One reason for the high variability in repair times of software and hardware failures might also be the diverse set of problems that can cause these failures. For example, the root cause information for hardware failures spans on a very large list of different categories, compared to only two (power outage and A/C failure) for environmental problems on the LANL smaller systems. Breaking down the hardware problems in specific categories, the average time to repair for each still presents a high variability. Moreover, even the same hardware problem can have different times to repair depending on when it occurred. For example, the variability for repair times of CPU, memory, and node interconnect problems, as expressed with the squared coefficient of variation, are 36, 87, and 154, respectively on the LANL system. This indicates that there are other factors as well contributing to the high variability of hardware failures. Software failures have a similar behavior.

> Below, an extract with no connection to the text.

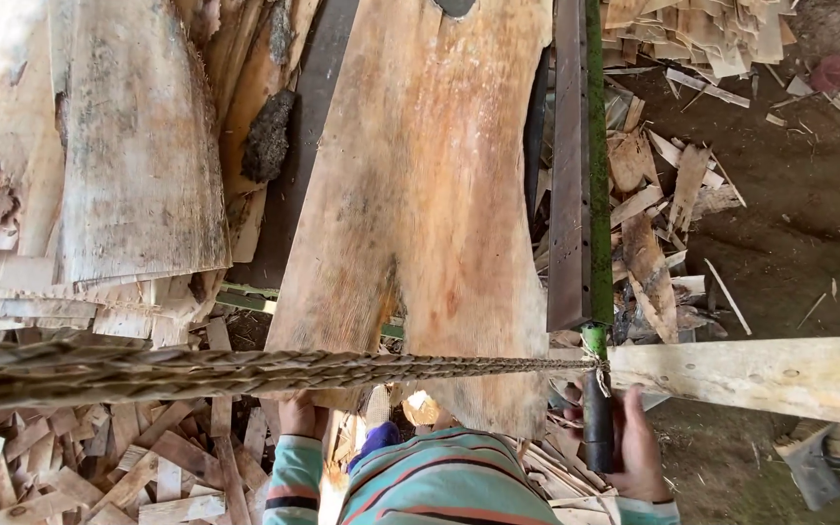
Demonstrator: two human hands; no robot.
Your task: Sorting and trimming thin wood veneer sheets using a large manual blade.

Another important observation from these studies is that the time to repair for all types of failures is extremely variable, except for environmental problems. These failures are better understood and the solution policies are already in place and it usually requires changing a component in the system, which explains the long average times to repair such problems.

4.4 Silent Errors

All the characteristics and statistical properties extracted so far are covering only a subset of all actual faults , namely those that can be detected by software and hardware monitoring systems. These are the faults that have a fail-stop behavior or degrade the performance of the systems and/or applications. Silent data corruptions (SDC) are undetected faults that are usually materialized as bit flips in storage (both volatile memory and nonvolatile disk) or even within processing cores.

In general, a single bit flip in memory can be detected and even corrected if the system is using an Error Correcting Code (ECC). Double bit flips, however, even though they are detected, often force an instant reboot of the node since ECC cannot correct them. For smaller systems, the frequency of double bit flips was considered to be seemingly low. Current studies [24] on the Oak Ridge National Laboratory’s Cray XT5 system have shown that the density of DIMMs causes uncorrected but detected errors to occur on a daily basis (at a rate of one per day for 75,000+ DIMMs).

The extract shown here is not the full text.